Vitalik Buterin has expressed intentions to significantly raise the Ethereum blockchain’s Layer 1 gas limit, proposing an increase of between 10 to 100 times its current capacity. Buterin’s comments were made in response to a recent demonstration by Succinct Labs, who showcased their full zero-knowledge virtual machine (zkVM) proof system capable of providing real-time proving for Ethereum’s execution layer.
In acknowledging the achievement by Succinct Labs co-founder Uma Roy and her team, Buterin recognized the project’s progress and considered it a remarkable step forward. However, he stressed that there are still important challenges that must be addressed before such real-time proof mechanisms could become widely deployed at the Layer 1 Ethereum level.

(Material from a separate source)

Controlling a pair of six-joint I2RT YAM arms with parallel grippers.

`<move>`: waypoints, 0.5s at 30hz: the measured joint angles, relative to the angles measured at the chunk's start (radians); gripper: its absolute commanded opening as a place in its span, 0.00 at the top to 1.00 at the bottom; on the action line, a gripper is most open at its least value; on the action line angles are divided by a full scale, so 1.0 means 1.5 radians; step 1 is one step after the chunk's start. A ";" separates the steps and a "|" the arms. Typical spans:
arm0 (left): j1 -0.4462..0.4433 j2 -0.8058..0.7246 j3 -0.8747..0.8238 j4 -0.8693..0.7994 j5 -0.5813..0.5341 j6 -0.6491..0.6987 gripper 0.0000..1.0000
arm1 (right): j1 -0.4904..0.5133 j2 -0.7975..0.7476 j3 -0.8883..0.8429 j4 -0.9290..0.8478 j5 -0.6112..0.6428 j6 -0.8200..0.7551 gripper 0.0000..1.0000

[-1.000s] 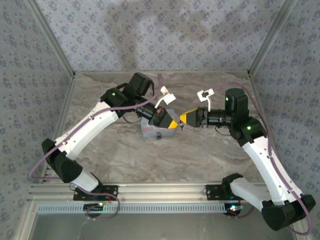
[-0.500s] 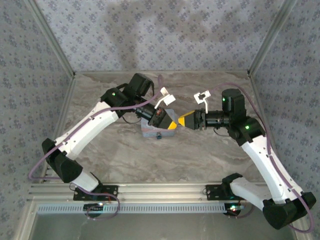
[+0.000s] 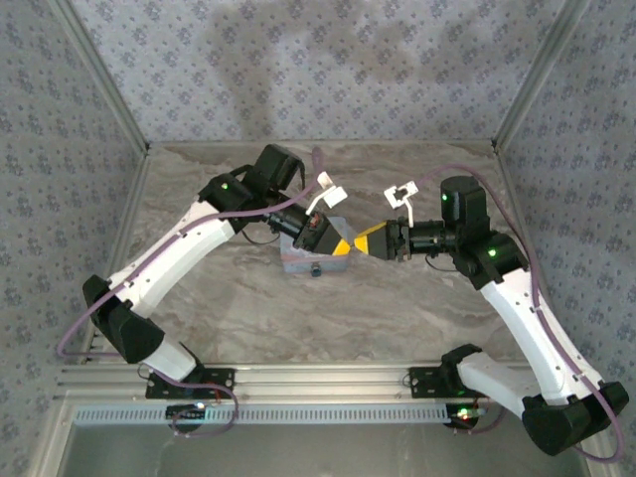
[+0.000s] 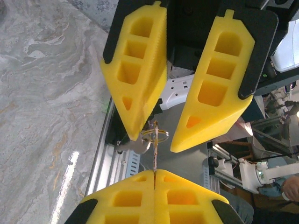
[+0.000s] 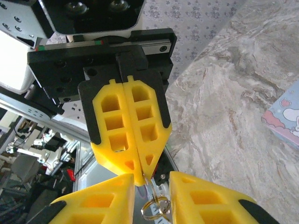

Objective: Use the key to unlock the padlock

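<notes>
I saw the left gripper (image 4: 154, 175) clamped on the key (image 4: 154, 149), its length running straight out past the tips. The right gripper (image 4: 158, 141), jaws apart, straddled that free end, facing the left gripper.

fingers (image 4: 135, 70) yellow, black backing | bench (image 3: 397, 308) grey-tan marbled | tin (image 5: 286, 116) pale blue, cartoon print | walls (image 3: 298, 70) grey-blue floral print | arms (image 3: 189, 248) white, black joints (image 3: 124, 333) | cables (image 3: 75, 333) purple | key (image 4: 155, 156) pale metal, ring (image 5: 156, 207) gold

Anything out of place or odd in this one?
Nothing looks spilled or damaged. One oddity is that the key is pinched in mid-air by the shut left gripper. Its ring sits between the open fingers of the right gripper.
</notes>
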 measured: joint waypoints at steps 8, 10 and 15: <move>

One key issue Buterin highlighted was the difference between “average-case timings,” used in Succinct Labs’ demonstration, and the “worst-case timings” needed to ensure such a mechanism is reliably secure for regular Ethereum users. He emphasized the need for thorough testing under worst-case scenarios.
Additionally, Buterin pointed out the need for formal verification of the real-time proofing software, which is currently lacking. Without formal verification, he believes Ethereum users would hesitate to trust an untested proving mechanism due to potential undiscovered bugs.
Another parameter for consideration identified by Buterin is the energy cost of running real-time proofs. He noted that during Succinct Labs’ demonstration, the real-time proving system consumed approximately 100 kilowatts of power, making it impractical and inaccessible for many individuals or smaller organizations. Buterin suggested a target of around 10 kilowatts to make the technology viable and widely adoptable.
Currently, Ethereum’s Layer 1 gas limit predominantly fluctuates near 36 million units. Should Buterin’s stated objective of increasing this limit by 10 to 100 times be achieved, Ethereum’s gas limit could potentially rise to between 360 million and 3.6 billion units. Raising the network’s gas limit significantly aims to provide the higher throughput needed to support sophisticated real-time proving systems without slowing down transaction speed or causing prohibitively high transaction fees.
Over the past year, Ethereum’s gas limit has increased by nearly 20%, growing from an average of approximately 30 million gas units in May 2024 to around 35.99 million today. Last February marked the first significant adjustment since 2021, raising the network’s gas limit to 32 million gas units, a move approved by over half of Ethereum validators without needing a hard fork.
An increased gas limit would facilitate broader adoption of advanced cryptographic mechanisms, such as zk-based real-time proofs, at Layer 1 of Ethereum. But achieving such a change requires overcoming technical hurdles regarding safety, performance, verification, and energy consumption to ensure the technology can be safely and widely adapted in practice.